La réforme de la distribution de la presse adoptée par l'Assemblée en première lecture

Le texte entend relancer une filière secouée par les évolutions numériques, une chute de nombre de points de vente et la quasi-faillite de son leader Presstalis en 2018.

Les députés dans l\'hémicycle de l\'Assemblée nationale, le 23 juillet 2019.
Les députés dans l'hémicycle de l'Assemblée nationale, le 23 juillet 2019. (STEPHANE DE SAKUTIN / AFP)

Le texte est défendu comme "équilibré" et "protecteur" par le ministre de la Culture Franck Riester, mais combattu par la CGT du Livre. L'Assemblée nationale a adopté, dans la nuit du mardi 23 au mercredi 24 juillet, en première lecture, le projet de loi sur la modernisation de la distribution de la presse. Déjà voté par le Sénat le 22 mai, ce texte largement adopté par 47 voix contre 2 et 2 abstentions doit maintenant être examiné par des députés et sénateurs en commission mixte paritaire pour tenter de parvenir à une version commune.

Cette réforme entend relancer une filière secouée par les évolutions numériques, une chute de nombre de points de vente et la quasi-faillite de son leader Presstalis l'an passé. Opposée à cette réforme, la CGT du Livre a organisé des grèves dénonçant le "retour de monopoles, cette fois privés" dans lesquels "les puissances de l'argent" contrôleront la distribution en plus de titres et de médias. Le gouvernement affirme vouloir conserver les grands principes de la loi Bichet de 1947, parmi lesquels la liberté de diffusion et le principe coopératif obligatoire.
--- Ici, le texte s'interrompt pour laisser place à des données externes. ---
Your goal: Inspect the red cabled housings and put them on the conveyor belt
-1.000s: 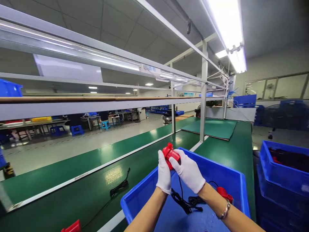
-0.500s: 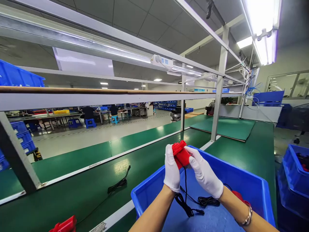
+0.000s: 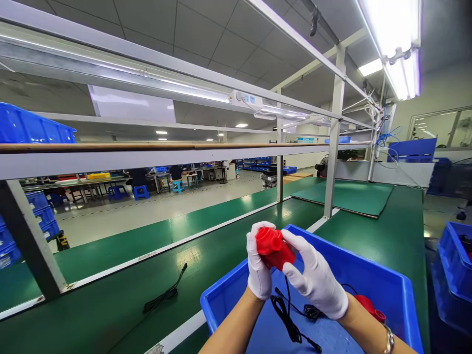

Limiter l'influence d'actionnaires étrangers

L'adaptation de cette loi est devenue "indispensable" en raison des difficultés traversées par le secteur, a expliqué Franck Riester, en faisant référence au sauvetage en mars 2018 de Presstalis, aidé à hauteur de 90 millions d'euros par l'Etat. Le projet de loi prévoit pour cela d'ouvrir le marché à la concurrence au plus tard le 1er janvier 2023. Presstalis se partage aujourd'hui le secteur avec les Messageries lyonnaises de presse.

Un amendement a limité à 20% le nombre de parts pouvant être détenues par un actionnaire extra-communautaire, de type Amazon, dans une société de distribution de presse, pour se garantir contre une influence étrangère trop importante. Afin de limiter les invendus, le texte prévoit aussi de donner aux marchands de journaux une marge de manœuvre, négociée avec la filière, pour la vente des titres hors ceux de la presse d'information politique et générale (IGP).